● **Your objective**
The answer must consist of every line from the entries that holds the word "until".

● **Provided material**

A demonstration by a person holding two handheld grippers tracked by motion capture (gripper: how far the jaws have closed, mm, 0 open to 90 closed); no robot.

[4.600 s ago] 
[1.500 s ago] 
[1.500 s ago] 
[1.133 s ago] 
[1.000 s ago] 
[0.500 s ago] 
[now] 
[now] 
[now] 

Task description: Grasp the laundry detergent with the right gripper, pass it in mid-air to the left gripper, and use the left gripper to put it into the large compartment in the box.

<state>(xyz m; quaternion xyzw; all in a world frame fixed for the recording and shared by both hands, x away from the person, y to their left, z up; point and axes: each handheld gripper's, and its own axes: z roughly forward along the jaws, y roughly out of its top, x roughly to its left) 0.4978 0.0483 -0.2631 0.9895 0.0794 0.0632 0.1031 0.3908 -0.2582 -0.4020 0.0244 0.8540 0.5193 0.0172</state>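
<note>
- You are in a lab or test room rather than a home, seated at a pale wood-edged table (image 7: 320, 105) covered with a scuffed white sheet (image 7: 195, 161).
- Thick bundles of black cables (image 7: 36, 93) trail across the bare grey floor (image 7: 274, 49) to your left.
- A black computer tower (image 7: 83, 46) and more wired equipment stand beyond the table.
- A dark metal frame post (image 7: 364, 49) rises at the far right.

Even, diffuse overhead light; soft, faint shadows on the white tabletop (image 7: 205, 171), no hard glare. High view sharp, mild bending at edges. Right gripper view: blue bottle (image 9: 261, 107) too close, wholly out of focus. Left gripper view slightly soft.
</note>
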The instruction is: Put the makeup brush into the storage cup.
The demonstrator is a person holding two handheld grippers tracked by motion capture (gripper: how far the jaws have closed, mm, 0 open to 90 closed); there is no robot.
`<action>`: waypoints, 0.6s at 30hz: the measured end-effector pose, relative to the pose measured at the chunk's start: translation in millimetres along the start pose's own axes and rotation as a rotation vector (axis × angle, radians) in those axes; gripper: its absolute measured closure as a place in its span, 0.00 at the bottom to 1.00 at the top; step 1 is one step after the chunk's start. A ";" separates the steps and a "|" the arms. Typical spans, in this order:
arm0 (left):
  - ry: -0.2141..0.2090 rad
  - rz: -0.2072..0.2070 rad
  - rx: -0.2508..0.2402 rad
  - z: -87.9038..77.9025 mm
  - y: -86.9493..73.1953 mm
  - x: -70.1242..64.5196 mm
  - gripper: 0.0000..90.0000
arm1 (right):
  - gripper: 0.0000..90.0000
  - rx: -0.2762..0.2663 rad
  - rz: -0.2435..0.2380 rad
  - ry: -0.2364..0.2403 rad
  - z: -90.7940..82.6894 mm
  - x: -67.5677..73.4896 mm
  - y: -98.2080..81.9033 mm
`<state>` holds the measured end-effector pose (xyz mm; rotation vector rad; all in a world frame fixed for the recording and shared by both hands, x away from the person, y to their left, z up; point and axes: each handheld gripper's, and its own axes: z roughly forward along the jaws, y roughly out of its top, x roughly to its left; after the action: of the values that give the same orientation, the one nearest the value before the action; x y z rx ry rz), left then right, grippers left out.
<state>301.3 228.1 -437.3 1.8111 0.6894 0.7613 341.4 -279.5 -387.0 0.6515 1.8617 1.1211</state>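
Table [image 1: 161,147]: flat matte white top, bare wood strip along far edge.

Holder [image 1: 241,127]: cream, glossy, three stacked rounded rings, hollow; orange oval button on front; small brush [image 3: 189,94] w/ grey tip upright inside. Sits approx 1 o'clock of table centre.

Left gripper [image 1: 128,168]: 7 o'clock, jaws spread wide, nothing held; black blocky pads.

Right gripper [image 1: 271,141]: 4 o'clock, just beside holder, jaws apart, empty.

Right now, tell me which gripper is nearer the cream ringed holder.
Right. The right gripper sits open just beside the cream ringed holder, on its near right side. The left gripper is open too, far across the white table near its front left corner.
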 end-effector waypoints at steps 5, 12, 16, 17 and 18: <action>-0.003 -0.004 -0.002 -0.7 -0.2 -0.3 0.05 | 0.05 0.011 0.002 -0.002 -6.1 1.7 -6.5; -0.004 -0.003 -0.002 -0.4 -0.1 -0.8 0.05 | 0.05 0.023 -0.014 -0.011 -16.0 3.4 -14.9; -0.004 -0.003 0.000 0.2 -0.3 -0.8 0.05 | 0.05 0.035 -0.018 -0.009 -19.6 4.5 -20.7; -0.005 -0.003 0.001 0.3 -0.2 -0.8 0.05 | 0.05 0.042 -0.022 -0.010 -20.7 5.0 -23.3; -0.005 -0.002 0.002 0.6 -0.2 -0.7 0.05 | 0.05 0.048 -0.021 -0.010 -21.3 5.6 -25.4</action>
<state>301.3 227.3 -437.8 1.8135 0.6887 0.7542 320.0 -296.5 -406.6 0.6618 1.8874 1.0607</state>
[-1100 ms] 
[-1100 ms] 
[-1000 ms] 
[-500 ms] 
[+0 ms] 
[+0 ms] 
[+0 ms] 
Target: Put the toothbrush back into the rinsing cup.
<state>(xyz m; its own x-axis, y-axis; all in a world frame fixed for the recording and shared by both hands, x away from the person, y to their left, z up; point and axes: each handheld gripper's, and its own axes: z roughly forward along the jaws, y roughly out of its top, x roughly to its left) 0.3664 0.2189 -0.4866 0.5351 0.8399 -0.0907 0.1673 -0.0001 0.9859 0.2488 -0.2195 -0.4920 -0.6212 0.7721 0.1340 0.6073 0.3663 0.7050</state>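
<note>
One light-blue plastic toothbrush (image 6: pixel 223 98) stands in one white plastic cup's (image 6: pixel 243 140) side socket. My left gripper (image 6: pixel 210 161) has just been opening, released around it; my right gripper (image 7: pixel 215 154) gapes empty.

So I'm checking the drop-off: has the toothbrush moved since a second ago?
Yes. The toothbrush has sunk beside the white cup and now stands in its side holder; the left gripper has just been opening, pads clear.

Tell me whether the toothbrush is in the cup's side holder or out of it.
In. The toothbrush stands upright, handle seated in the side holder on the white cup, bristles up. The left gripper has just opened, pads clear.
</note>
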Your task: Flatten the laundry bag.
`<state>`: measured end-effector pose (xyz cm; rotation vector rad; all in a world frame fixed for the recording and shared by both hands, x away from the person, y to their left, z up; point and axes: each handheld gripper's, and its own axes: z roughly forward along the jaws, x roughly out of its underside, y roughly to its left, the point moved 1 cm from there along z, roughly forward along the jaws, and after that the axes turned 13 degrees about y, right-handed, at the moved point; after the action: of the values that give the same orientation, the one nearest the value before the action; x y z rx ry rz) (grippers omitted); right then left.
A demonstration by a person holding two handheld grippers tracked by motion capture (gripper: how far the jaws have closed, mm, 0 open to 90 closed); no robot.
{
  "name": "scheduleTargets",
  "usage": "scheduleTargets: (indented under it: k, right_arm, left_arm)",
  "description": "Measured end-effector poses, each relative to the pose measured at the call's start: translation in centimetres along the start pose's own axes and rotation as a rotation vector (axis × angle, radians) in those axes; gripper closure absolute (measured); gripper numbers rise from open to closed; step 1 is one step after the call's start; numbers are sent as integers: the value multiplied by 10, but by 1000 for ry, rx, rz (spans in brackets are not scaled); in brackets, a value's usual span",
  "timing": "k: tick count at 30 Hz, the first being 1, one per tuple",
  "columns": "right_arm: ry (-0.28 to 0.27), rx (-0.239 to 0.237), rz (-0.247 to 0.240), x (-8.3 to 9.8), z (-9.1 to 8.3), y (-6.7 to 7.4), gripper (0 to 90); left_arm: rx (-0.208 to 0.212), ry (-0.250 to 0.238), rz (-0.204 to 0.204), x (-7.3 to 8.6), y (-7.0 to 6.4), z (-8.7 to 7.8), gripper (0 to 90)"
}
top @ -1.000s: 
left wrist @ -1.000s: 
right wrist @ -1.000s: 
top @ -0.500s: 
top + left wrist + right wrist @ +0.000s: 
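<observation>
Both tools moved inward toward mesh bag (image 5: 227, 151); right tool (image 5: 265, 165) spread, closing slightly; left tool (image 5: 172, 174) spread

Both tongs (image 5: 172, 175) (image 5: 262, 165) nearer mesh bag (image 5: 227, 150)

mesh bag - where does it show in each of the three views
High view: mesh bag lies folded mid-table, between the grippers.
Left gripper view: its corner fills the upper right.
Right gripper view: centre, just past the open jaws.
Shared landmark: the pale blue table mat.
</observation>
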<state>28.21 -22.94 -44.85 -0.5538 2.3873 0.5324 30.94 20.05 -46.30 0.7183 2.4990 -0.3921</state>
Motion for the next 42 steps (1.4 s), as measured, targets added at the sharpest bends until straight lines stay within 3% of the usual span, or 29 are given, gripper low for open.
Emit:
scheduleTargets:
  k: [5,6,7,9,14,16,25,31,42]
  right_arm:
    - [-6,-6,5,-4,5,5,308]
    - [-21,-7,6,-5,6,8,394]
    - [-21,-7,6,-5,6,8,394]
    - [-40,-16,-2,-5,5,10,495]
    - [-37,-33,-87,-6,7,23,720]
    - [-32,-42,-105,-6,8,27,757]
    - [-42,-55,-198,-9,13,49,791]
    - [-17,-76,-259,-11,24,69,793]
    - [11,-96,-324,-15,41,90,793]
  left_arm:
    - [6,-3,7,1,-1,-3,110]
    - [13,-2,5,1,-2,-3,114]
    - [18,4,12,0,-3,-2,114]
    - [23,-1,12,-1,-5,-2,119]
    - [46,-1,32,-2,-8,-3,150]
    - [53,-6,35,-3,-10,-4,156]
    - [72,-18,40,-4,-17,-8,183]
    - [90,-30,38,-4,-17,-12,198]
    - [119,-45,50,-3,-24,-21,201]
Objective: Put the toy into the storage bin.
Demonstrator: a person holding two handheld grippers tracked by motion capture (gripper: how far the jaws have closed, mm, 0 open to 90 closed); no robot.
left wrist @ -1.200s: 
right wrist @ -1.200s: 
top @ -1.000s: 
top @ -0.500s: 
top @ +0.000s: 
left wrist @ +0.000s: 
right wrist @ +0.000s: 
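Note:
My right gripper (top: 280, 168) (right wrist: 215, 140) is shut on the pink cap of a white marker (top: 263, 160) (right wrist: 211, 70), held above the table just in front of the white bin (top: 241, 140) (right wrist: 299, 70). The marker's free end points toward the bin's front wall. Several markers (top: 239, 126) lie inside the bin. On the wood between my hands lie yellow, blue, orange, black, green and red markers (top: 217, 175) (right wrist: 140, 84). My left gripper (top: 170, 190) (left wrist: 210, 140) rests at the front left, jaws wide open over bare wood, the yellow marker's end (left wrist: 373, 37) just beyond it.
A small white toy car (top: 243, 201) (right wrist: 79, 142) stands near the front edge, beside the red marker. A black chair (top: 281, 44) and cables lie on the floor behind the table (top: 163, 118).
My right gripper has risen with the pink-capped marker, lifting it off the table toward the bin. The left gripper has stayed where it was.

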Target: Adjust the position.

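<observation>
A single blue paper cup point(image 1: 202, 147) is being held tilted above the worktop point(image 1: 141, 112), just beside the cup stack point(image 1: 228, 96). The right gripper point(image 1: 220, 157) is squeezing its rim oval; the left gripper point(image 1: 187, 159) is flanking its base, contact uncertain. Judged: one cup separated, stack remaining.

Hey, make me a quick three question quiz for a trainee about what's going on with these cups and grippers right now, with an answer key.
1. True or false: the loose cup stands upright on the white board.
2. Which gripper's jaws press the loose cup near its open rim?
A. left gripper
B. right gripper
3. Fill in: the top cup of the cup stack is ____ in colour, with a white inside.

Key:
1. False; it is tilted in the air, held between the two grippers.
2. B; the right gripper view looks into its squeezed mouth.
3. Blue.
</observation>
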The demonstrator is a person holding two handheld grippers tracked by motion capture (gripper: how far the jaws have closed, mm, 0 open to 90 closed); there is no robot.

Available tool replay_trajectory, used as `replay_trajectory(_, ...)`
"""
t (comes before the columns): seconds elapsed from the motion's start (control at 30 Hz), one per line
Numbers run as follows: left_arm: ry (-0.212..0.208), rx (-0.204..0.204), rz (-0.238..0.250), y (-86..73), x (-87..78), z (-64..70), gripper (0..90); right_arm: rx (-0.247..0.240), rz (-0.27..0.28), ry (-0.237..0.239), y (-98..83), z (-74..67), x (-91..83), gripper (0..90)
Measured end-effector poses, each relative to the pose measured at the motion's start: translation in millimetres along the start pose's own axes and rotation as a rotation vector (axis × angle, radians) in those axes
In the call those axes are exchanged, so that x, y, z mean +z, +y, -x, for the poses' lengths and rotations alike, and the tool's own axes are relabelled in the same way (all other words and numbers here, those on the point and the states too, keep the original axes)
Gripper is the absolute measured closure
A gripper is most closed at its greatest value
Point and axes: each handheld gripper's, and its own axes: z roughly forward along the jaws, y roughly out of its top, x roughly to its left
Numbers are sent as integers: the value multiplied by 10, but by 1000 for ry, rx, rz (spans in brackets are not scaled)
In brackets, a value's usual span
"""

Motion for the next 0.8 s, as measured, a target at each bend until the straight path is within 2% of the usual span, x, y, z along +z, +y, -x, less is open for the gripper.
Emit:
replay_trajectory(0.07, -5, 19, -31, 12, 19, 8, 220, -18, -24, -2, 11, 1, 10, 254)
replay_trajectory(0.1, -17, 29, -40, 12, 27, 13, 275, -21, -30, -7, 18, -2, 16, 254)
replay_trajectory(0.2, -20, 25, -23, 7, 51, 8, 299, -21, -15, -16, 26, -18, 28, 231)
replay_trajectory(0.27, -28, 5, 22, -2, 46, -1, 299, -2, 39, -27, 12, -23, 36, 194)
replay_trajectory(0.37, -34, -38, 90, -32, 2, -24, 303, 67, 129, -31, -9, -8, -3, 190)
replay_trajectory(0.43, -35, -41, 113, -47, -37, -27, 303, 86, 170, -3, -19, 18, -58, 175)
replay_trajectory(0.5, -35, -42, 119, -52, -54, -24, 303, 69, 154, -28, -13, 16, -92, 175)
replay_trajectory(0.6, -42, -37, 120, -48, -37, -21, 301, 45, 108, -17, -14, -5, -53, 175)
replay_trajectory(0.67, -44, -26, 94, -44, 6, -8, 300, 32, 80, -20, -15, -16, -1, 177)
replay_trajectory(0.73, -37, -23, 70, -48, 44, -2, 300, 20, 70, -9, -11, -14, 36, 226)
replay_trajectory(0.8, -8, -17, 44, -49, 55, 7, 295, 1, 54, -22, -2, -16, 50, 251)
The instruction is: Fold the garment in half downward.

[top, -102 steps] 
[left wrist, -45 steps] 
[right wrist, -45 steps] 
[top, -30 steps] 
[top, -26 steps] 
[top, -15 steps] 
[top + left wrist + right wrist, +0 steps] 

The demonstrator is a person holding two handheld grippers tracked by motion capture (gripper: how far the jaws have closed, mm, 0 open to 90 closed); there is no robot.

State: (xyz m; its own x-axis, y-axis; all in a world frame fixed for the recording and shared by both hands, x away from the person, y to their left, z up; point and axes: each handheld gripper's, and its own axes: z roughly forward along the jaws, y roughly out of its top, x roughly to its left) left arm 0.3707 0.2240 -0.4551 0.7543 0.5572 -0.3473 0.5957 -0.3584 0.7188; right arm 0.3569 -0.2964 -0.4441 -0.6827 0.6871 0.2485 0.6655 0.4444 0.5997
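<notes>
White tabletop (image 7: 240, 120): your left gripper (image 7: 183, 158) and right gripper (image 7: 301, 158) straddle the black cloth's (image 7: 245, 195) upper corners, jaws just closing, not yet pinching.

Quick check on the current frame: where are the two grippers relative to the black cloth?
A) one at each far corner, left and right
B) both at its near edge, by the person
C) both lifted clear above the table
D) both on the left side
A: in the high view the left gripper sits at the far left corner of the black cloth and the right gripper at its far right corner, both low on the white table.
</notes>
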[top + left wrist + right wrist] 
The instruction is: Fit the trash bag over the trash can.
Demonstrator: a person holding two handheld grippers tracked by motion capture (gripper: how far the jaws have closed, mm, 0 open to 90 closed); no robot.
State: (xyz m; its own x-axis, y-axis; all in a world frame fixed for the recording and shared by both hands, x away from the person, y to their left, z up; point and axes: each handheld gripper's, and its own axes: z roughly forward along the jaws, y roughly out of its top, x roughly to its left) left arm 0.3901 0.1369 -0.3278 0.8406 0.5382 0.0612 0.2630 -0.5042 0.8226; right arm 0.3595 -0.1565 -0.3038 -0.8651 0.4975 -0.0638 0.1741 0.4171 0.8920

● **Response**
Motion for the next 42 steps (1.4 s), as measured, targets added at the sharpest bends until straight lines stay within 3% of the usual span, or 29 are given, gripper low for open.
Motion for the next 0.8 s, as measured, a target at each bend until the straight path is within 2% of the usual span, x, y, z along +z, +y, -x, less is open for the gripper.

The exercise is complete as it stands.